I was in my forties and she was in her seventies, and she moved in here in 1983 and she was here for fourteen and a half years. I came in August 2005. I teach T’ai Chi and I do  a weekly session with ten regular students. One is ninety-seven and she can stand on one leg. I didn’t start until I was sixty and I’ve been doing it fourteen and a half years, and it’s made all the difference to my fitness and balance.”

Eileen Bell

“I’m ninety-one. I came here with my husband, Bill, thirty-three years ago because he wanted to get out of London. If he was here he could explain the Huguenot connection, but he died twelve years ago. I was born in Bermondsey and lived all my life in Bermondsey. I worked for twenty years for the gas board. I have one son and one grandson. I’ve never been back to Bermondsey.”

Bobby Bloyce

“My Huguenot ancestor, Alexander Bearnville de Blois, came in 1685 and settled in Spitalfields.

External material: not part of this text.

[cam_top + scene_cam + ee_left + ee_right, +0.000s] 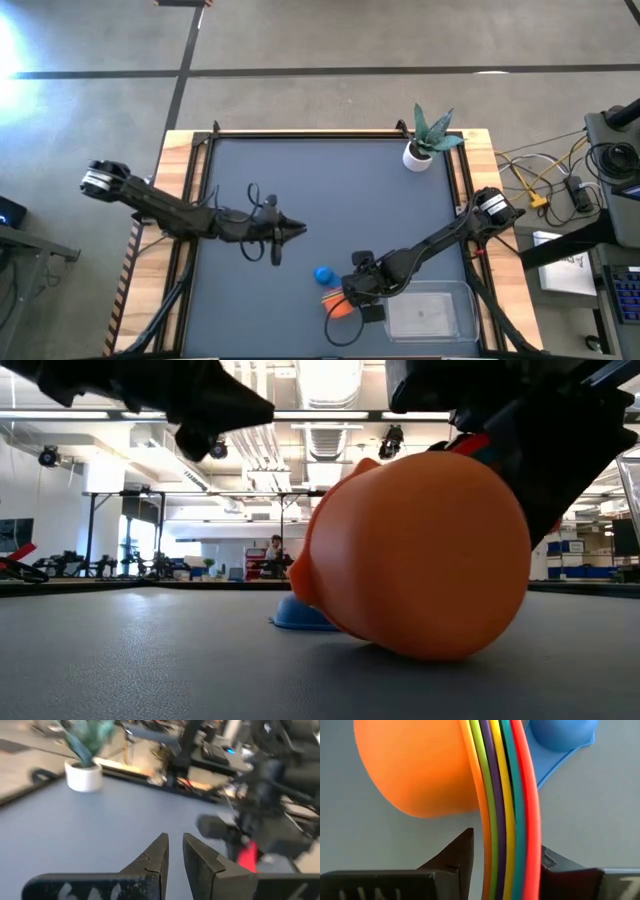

I found out when my great-aunt found pieces of parchment in the attic and that was our family tree. I was the ‘baby’ when I moved into the French Hospital fifteen years ago. My grandmother and my great uncle lived here in the Hospital, so I’ve been visiting since I was seventeen. I was born in Rochester and I have lived most of my life in Rochester, and my son lives here as well. I love being here, I’ve always wanted to live here – it’s like a village.”

Jon Corrigan, Master Steward

Huguenot garden at the French Hospital in Rochester.

Weathervane of Elijah fed by the ravens in the wilderness, emblematic of ‘La Providence’ – the name of the Hospital.